• [ASSIGNMENT]: Copy the lines of the data below exactly, starting at the first and stopping after the line that contains "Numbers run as"; include no pictures.

• [SOURCE MATERIAL]:
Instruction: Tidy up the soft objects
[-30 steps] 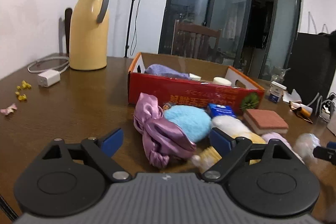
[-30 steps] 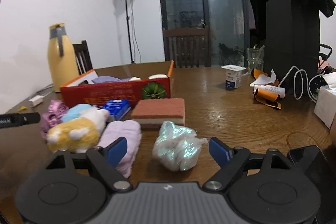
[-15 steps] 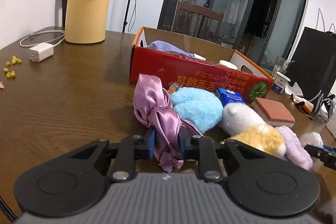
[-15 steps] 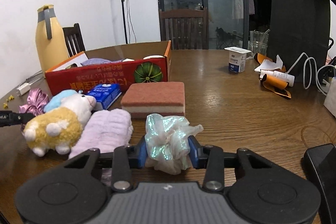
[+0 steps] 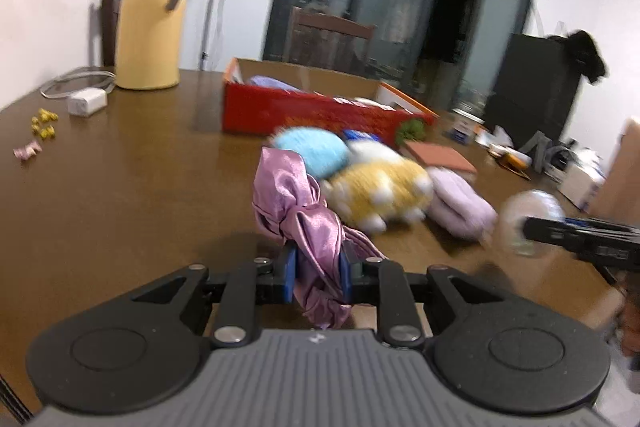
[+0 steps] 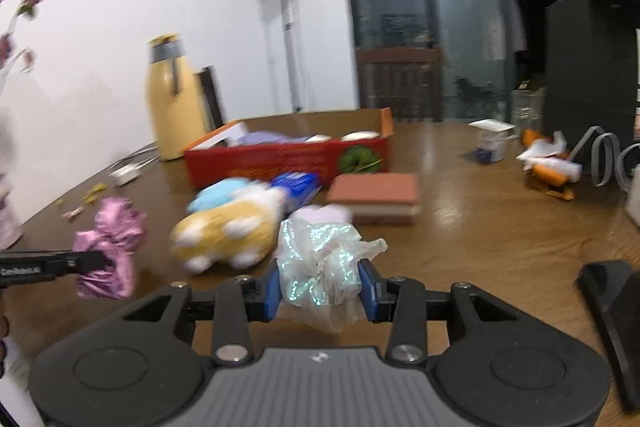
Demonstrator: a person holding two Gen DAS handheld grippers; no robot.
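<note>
- While the left claw [image 5: 317,277] is clamped on the tail of the pink satin scrunchie [image 5: 298,203], only a slim fold sits between the pads, so slick fabric could slide out on the way to the red box [image 5: 320,109].
- The right claw [image 6: 322,291] pinches the iridescent scrunchie [image 6: 320,259] by its crinkly middle; that film-like cloth may compress and slip free.
- Both loads hang above the table [image 5: 120,195], near the yellow plush [image 5: 380,191] and the lilac plush [image 5: 460,207]; a dangling loop could snag or drag one of them.
- The two claws are close together, so both heading for the box at once risks a collision.
- The box already holds items, and its near wall stands tall; a low carry could catch the rim.
</note>
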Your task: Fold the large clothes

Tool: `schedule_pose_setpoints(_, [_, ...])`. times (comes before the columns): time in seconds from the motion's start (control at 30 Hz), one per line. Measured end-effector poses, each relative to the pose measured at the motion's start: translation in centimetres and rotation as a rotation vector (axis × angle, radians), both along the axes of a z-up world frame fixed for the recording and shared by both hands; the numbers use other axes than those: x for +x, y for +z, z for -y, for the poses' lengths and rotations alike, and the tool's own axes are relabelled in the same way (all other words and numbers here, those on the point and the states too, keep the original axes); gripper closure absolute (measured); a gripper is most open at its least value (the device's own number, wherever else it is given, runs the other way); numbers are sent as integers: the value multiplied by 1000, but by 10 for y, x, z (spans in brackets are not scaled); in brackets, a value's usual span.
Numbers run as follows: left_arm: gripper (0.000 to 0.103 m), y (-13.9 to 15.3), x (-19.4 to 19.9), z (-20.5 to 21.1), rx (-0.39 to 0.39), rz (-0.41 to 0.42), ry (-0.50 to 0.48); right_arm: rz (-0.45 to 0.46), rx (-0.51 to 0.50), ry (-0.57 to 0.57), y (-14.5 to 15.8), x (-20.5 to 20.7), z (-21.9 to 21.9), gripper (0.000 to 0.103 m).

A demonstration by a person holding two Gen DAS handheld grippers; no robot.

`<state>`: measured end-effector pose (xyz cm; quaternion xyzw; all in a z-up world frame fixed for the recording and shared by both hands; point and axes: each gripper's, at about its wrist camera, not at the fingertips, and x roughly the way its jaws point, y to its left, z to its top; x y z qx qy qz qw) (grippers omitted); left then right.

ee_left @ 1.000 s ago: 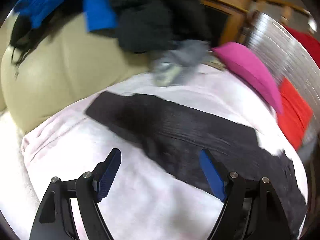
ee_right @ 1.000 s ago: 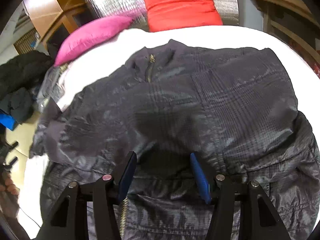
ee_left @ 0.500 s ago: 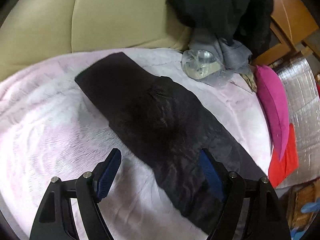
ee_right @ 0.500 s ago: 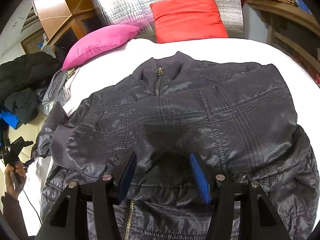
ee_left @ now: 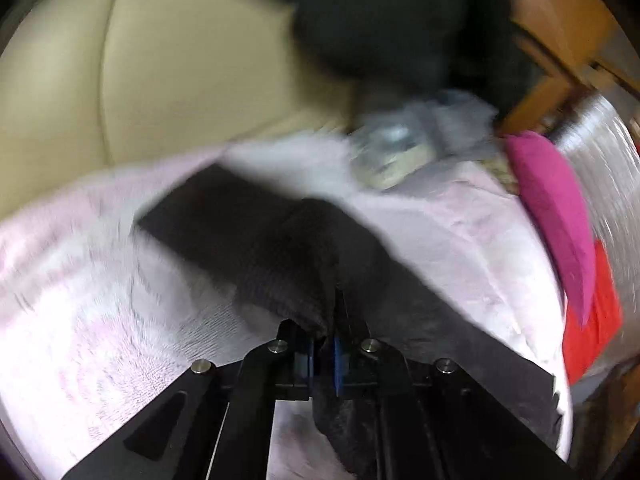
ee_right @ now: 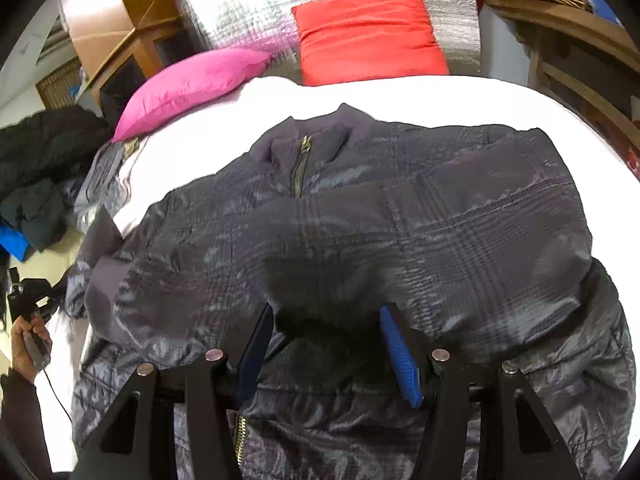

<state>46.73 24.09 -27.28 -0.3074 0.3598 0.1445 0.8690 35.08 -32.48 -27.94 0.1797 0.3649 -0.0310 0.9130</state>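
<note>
A dark quilted jacket (ee_right: 440, 220) lies spread on the bed, zipper and collar towards the pillows. Its left sleeve (ee_left: 248, 240) stretches out as a dark band over the pink blanket (ee_left: 100, 320). My left gripper (ee_left: 323, 354) is shut on a bunched fold of that sleeve, with fabric pinched between the blue pads. The left wrist view is motion-blurred. My right gripper (ee_right: 324, 344) hovers open over the jacket's lower front, nothing between its fingers and its shadow on the cloth below.
A magenta pillow (ee_right: 192, 84) and a red pillow (ee_right: 368, 32) lean against a silver padded headboard. A pile of black clothes (ee_left: 380, 20) lies on a beige cushion (ee_left: 160, 60). Wooden furniture stands at the right. A person's hand (ee_right: 28, 332) shows at the left edge.
My left gripper came down onto the sleeve and shut on a fold of it, which now bunches up. The right gripper stayed open and nearly still.
</note>
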Motion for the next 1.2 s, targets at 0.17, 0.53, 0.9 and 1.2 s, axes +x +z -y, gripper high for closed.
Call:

• [ANSWER FOR THIS EXERCISE]:
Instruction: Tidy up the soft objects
[-30 steps] 
[-30 steps] 
[-15 steps] 
[-15 steps] 
[+0 steps] 
[+0 steps] 
Demonstrator: a person holding two Gen DAS handheld grippers; no robot.
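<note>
- While the left claw [image 5: 317,277] is clamped on the tail of the pink satin scrunchie [image 5: 298,203], only a slim fold sits between the pads, so slick fabric could slide out on the way to the red box [image 5: 320,109].
- The right claw [image 6: 322,291] pinches the iridescent scrunchie [image 6: 320,259] by its crinkly middle; that film-like cloth may compress and slip free.
- Both loads hang above the table [image 5: 120,195], near the yellow plush [image 5: 380,191] and the lilac plush [image 5: 460,207]; a dangling loop could snag or drag one of them.
- The two claws are close together, so both heading for the box at once risks a collision.
- The box already holds items, and its near wall stands tall; a low carry could catch the rim.
</note>
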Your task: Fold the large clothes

Tool: `schedule_pose_setpoints(_, [_, ...])`. times (comes before the columns): time in seconds from the motion's start (control at 30 Hz), one per line. Measured end-effector poses, each relative to the pose measured at the motion's start: translation in centimetres and rotation as a rotation vector (axis × angle, radians), both along the axes of a z-up world frame fixed for the recording and shared by both hands; the numbers use other axes than those: x for +x, y for +z, z for -y, for the poses' lengths and rotations alike, and the tool's own axes are relabelled in the same way (all other words and numbers here, those on the point and the states too, keep the original axes); gripper closure absolute (measured); a gripper is most open at its least value (the device's own number, wherever else it is given, runs the other way); numbers are sent as integers: the value multiplied by 1000, but by 10 for y, x, z (spans in brackets are not scaled); in brackets, a value's usual span.
Numbers run as follows: left_arm: gripper (0.000 to 0.103 m), y (-13.9 to 15.3), x (-19.4 to 19.9), z (-20.5 to 21.1), rx (-0.39 to 0.39), rz (-0.41 to 0.42), ry (-0.50 to 0.48); right_arm: rz (-0.45 to 0.46), rx (-0.51 to 0.50), ry (-0.57 to 0.57), y (-14.5 to 15.8), x (-20.5 to 20.7), z (-21.9 to 21.9), gripper (0.000 to 0.103 m).

The answer has been given in its entirety.